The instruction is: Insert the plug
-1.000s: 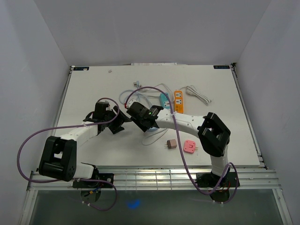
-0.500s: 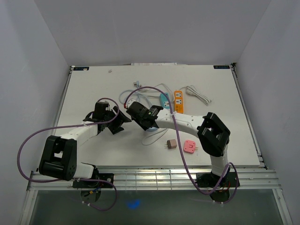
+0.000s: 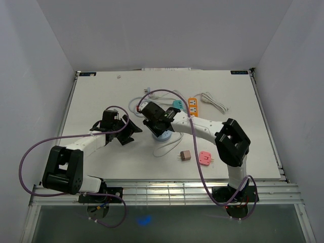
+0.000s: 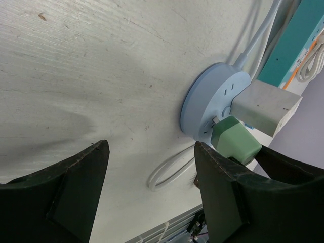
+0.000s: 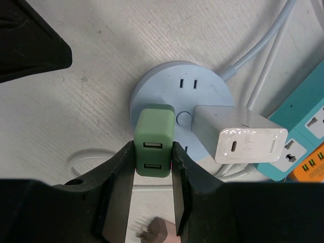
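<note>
Right gripper (image 5: pixel 153 162): closed on the green plug (image 5: pixel 153 142), one black finger (image 5: pixel 121 172) pressed flat on each long side.
Left gripper (image 4: pixel 152 152): jaws wide apart, holding nothing, bare table between them.
Task's thing: the green plug sits between the right fingers, its far end against the face of the round blue hub (image 5: pixel 177 86); whether its pins are seated cannot be told.
Room beside the right hand: tight on its right, where a white charger (image 5: pixel 238 139) stands in the hub just beside the plug. On its left the table is bare.
Beyond the right hand: past the charger lie a teal power strip (image 5: pixel 304 116) and an orange one (image 5: pixel 311 162), with pale cables running off the hub.
Room ahead of the left hand: open tabletop up to the hub's rim (image 4: pixel 190 109), with a white loop of cable (image 4: pixel 167 174) near it.
Behind the right hand: a brown plug (image 3: pixel 185 156) and a pink plug (image 3: pixel 205 158) lie loose, well apart from the hub.
Surface: a white table (image 3: pixel 101 96), finely grained and lightly scuffed, flat, with a raised frame at its edges.
Room: plain pale walls close around three sides.
Shapes and materials: the plug is a matte, rounded block with two stacked USB ports. The hub is a smooth disc, and the charger is a glossy white brick.
</note>
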Motion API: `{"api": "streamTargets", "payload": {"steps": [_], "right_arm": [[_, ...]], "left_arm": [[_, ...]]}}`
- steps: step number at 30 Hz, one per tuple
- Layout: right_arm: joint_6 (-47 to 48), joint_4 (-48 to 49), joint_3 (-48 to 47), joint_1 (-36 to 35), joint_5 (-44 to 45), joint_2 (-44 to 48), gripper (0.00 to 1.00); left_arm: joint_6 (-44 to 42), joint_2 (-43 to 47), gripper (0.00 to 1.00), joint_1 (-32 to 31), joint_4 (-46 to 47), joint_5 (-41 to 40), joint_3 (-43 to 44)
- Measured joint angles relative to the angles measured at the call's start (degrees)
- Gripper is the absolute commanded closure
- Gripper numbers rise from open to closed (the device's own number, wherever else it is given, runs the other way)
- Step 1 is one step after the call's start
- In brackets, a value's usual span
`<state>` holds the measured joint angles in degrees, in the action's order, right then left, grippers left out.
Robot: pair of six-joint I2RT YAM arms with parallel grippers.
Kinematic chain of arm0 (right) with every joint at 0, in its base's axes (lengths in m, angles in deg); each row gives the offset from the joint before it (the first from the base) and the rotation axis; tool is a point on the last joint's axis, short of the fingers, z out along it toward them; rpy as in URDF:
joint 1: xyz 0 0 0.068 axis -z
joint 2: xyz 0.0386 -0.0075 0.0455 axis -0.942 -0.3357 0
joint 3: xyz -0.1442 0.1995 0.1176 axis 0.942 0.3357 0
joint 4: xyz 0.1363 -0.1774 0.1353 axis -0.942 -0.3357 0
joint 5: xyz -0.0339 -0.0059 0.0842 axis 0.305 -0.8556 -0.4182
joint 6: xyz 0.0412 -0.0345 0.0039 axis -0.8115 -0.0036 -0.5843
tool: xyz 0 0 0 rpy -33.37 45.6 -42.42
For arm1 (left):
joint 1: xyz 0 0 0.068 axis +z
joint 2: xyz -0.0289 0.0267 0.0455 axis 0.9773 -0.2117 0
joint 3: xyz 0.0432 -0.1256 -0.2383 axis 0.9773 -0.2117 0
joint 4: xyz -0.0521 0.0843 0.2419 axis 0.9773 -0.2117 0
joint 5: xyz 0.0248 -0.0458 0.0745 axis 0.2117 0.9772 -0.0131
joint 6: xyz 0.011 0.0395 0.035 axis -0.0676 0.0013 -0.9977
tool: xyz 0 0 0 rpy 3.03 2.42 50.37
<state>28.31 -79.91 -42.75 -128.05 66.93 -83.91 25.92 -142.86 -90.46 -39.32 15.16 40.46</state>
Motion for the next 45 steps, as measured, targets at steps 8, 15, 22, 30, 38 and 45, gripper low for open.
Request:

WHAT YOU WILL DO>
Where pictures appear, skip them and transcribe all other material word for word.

ANSWER SPACE>
The instruction is: Insert the plug
-1.000s: 
-0.500s: 
+0.000s: 
+0.000s: 
+0.000s: 
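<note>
Right gripper (image 5: pixel 153 162): closed on the green plug (image 5: pixel 153 142), one black finger (image 5: pixel 121 172) pressed flat on each long side.
Left gripper (image 4: pixel 152 152): jaws wide apart, holding nothing, bare table between them.
Task's thing: the green plug sits between the right fingers, its far end against the face of the round blue hub (image 5: pixel 177 86); whether its pins are seated cannot be told.
Room beside the right hand: tight on its right, where a white charger (image 5: pixel 238 139) stands in the hub just beside the plug. On its left the table is bare.
Beyond the right hand: past the charger lie a teal power strip (image 5: pixel 304 116) and an orange one (image 5: pixel 311 162), with pale cables running off the hub.
Room ahead of the left hand: open tabletop up to the hub's rim (image 4: pixel 190 109), with a white loop of cable (image 4: pixel 167 174) near it.
Behind the right hand: a brown plug (image 3: pixel 185 156) and a pink plug (image 3: pixel 205 158) lie loose, well apart from the hub.
Surface: a white table (image 3: pixel 101 96), finely grained and lightly scuffed, flat, with a raised frame at its edges.
Room: plain pale walls close around three sides.
Shapes and materials: the plug is a matte, rounded block with two stacked USB ports. The hub is a smooth disc, and the charger is a glossy white brick.
</note>
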Motion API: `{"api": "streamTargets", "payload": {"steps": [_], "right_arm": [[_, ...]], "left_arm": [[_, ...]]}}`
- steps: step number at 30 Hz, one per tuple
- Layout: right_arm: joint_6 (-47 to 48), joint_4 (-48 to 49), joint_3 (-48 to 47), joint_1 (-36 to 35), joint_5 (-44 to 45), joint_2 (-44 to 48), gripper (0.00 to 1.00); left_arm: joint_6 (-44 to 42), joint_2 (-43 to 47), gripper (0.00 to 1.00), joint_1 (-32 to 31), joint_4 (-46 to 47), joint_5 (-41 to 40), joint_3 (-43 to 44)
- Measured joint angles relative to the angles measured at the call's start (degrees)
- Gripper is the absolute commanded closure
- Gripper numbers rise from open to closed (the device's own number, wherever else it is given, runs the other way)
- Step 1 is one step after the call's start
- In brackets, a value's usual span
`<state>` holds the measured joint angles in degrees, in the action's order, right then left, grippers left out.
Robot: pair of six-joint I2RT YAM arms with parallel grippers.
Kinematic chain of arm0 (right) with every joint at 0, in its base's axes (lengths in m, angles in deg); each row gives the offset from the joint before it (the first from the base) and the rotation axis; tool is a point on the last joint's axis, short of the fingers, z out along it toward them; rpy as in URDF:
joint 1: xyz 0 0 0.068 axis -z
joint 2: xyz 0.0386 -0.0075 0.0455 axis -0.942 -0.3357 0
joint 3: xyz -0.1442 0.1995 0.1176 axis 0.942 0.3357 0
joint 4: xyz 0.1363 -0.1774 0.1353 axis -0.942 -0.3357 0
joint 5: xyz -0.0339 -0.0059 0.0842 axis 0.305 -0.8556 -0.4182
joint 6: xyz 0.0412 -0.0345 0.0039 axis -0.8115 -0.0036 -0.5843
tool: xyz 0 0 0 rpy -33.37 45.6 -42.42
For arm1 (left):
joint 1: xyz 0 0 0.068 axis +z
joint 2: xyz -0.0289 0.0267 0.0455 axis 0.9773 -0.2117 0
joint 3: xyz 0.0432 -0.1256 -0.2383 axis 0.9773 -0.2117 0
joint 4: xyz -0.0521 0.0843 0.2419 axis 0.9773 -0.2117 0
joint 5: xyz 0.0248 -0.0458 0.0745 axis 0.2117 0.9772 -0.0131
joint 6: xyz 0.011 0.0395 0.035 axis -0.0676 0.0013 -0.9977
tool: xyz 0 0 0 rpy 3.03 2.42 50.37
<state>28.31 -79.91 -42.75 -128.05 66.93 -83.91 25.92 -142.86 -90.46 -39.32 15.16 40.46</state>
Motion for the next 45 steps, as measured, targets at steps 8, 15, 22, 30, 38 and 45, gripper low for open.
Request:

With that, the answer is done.